━━━ RECORDS TO PROCESS ━━━

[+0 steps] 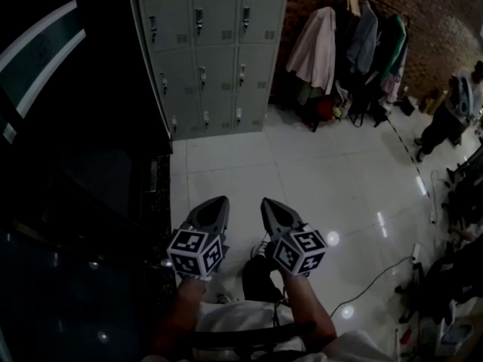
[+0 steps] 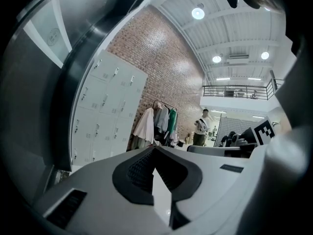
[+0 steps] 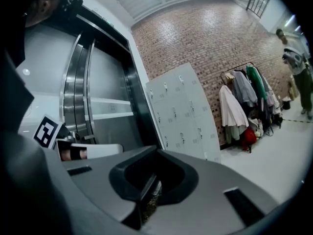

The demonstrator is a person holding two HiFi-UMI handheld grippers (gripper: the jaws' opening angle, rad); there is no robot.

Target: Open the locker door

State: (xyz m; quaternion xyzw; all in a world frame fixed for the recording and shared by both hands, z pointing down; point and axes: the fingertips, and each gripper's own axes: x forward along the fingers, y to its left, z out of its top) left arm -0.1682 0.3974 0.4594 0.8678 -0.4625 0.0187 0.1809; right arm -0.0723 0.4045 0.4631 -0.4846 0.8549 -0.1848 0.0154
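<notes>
A bank of grey lockers (image 1: 207, 51) stands against the far wall, every door I can see closed; it also shows in the left gripper view (image 2: 105, 111) and the right gripper view (image 3: 183, 114). Both grippers are held low in front of the person's body, several steps short of the lockers. My left gripper (image 1: 219, 202) points forward with its jaws together (image 2: 154, 150) and nothing in them. Beside it, the right gripper (image 1: 268, 204) is likewise shut and empty (image 3: 155, 153).
A dark glass and steel wall (image 1: 75, 164) runs along the left. A clothes rack (image 1: 355, 44) hung with coats stands right of the lockers before a brick wall. A person (image 1: 441, 127) stands at the far right. Cables (image 1: 370, 277) lie on the white tiled floor (image 1: 302, 172).
</notes>
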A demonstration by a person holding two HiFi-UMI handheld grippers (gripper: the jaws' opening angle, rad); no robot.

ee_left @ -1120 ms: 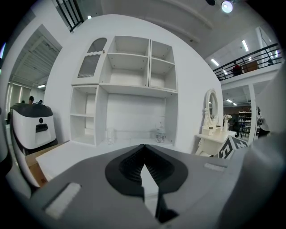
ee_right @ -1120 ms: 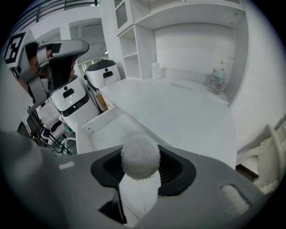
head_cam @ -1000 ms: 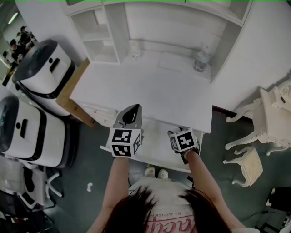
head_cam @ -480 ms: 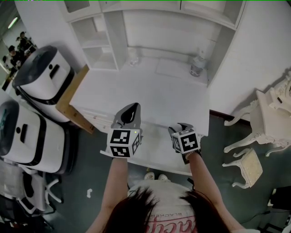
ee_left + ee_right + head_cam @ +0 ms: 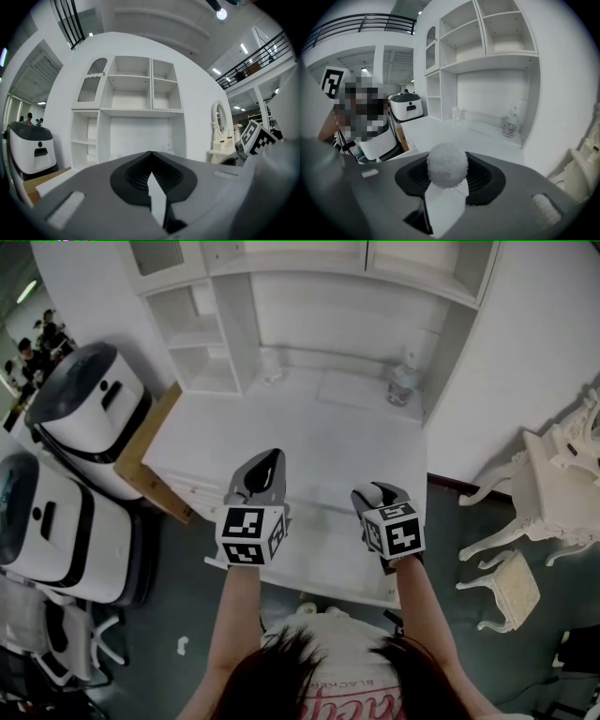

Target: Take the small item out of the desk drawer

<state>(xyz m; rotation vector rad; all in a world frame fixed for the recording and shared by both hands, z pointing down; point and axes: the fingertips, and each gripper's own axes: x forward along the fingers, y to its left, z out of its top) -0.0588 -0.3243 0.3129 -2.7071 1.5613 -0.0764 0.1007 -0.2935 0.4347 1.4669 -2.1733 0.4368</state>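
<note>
Right tool [image 5: 448,174] gripping white fluffy ball [image 5: 447,164], clear above open drawer [image 5: 323,559]. Left tool [image 5: 151,157] closed, empty, at desk [image 5: 281,432] front. Extraction looks done. Next, I judge: set ball on desk, release gently since it may roll.

**Ball out of the drawer**

The ball [image 5: 447,165], small, round, white and fuzzy, sat pinched between the jaws of the right tool [image 5: 380,495], held up clear of the drawer. The white drawer [image 5: 319,559] stood pulled out from under the tabletop's [image 5: 300,437] front edge, below both tools.
</note>
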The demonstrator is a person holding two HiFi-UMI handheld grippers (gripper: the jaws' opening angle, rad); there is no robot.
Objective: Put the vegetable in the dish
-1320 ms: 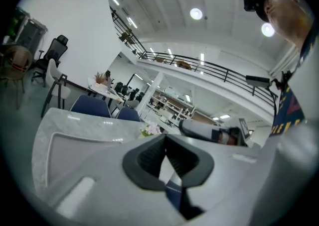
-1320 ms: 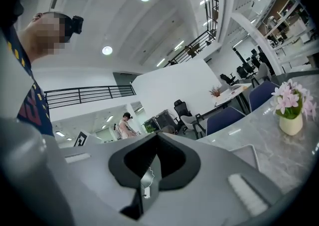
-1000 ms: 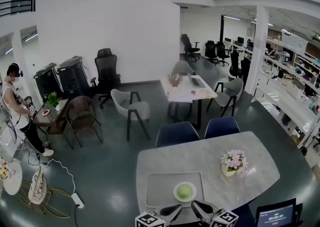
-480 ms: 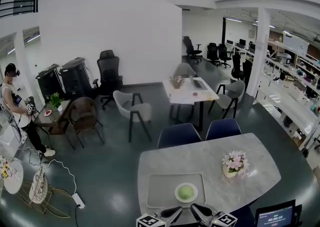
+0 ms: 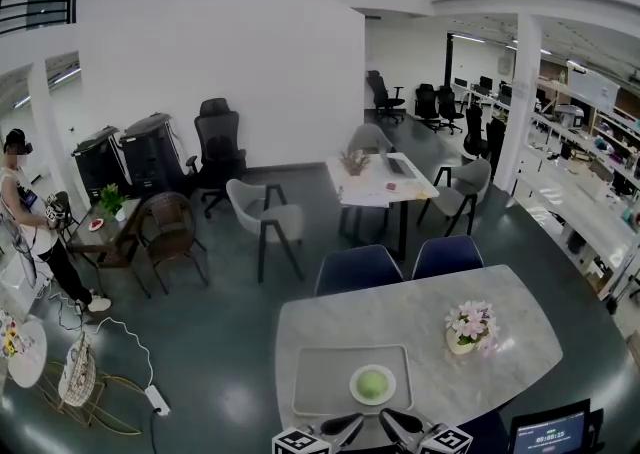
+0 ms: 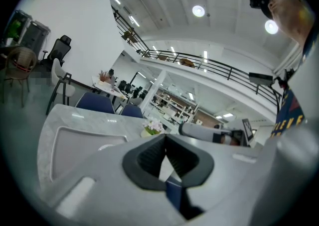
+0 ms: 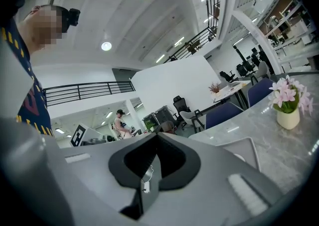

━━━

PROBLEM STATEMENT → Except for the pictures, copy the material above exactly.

RESULT →
[+0 steps] 
[+0 steps] 
[+0 steps] 

The demonstrator is a person holding two HiFi-UMI handheld grippers (gripper: the jaws' opening angle, rad); there is no robot.

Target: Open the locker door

State: (xyz m; quaternion xyzw; all in a world frame fixed for the recording and shared by both hands, z pointing down; point and axes: the fingertips, and each gripper's own axes: x forward along the fingers, y to its left, z out of its top) left arm -0.1682 0.3974 0.4594 0.8678 -0.4625 0.0187 0.1809; right arm -0.0723 0.4045 0.4631 -0.4846 0.8549 -0.1848 0.0154
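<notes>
A bank of grey lockers (image 1: 207, 51) stands against the far wall, every door I can see closed; it also shows in the left gripper view (image 2: 105, 111) and the right gripper view (image 3: 183, 114). Both grippers are held low in front of the person's body, several steps short of the lockers. My left gripper (image 1: 219, 202) points forward with its jaws together (image 2: 154, 150) and nothing in them. Beside it, the right gripper (image 1: 268, 204) is likewise shut and empty (image 3: 155, 153).
A dark glass and steel wall (image 1: 75, 164) runs along the left. A clothes rack (image 1: 355, 44) hung with coats stands right of the lockers before a brick wall. A person (image 1: 441, 127) stands at the far right. Cables (image 1: 370, 277) lie on the white tiled floor (image 1: 302, 172).
</notes>
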A demonstration by a person holding two HiFi-UMI handheld grippers (gripper: the jaws' opening angle, rad); no robot.

ee_left @ -1120 ms: 
ee_right @ -1120 ms: 
head_cam @ -1000 ms: 
head_cam @ -480 ms: 
ee_left + ee_right + head_cam @ +0 ms: 

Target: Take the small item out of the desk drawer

<state>(xyz m; rotation vector rad; all in a world frame fixed for the recording and shared by both hands, z pointing down; point and axes: the fingertips, and each gripper's own axes: x forward along the fingers, y to its left, z out of its top) -0.0588 -0.3243 0.3129 -2.7071 1.5613 -0.0764 0.1007 -0.2935 0.4347 1.4669 -2.1733 0.4368</state>
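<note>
Right tool [image 5: 448,174] gripping white fluffy ball [image 5: 447,164], clear above open drawer [image 5: 323,559]. Left tool [image 5: 151,157] closed, empty, at desk [image 5: 281,432] front. Extraction looks done. Next, I judge: set ball on desk, release gently since it may roll.

**Ball out of the drawer**

The ball [image 5: 447,165], small, round, white and fuzzy, sat pinched between the jaws of the right tool [image 5: 380,495], held up clear of the drawer. The white drawer [image 5: 319,559] stood pulled out from under the tabletop's [image 5: 300,437] front edge, below both tools.
</note>
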The demonstrator is a person holding two HiFi-UMI handheld grippers (gripper: the jaws' opening angle, rad); there is no robot.
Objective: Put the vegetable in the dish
-1320 ms: 
-1320 ms: 
-1000 ms: 
-480 ms: 
+0 ms: 
+0 ms: 
+0 ms: 

No further answer is expected.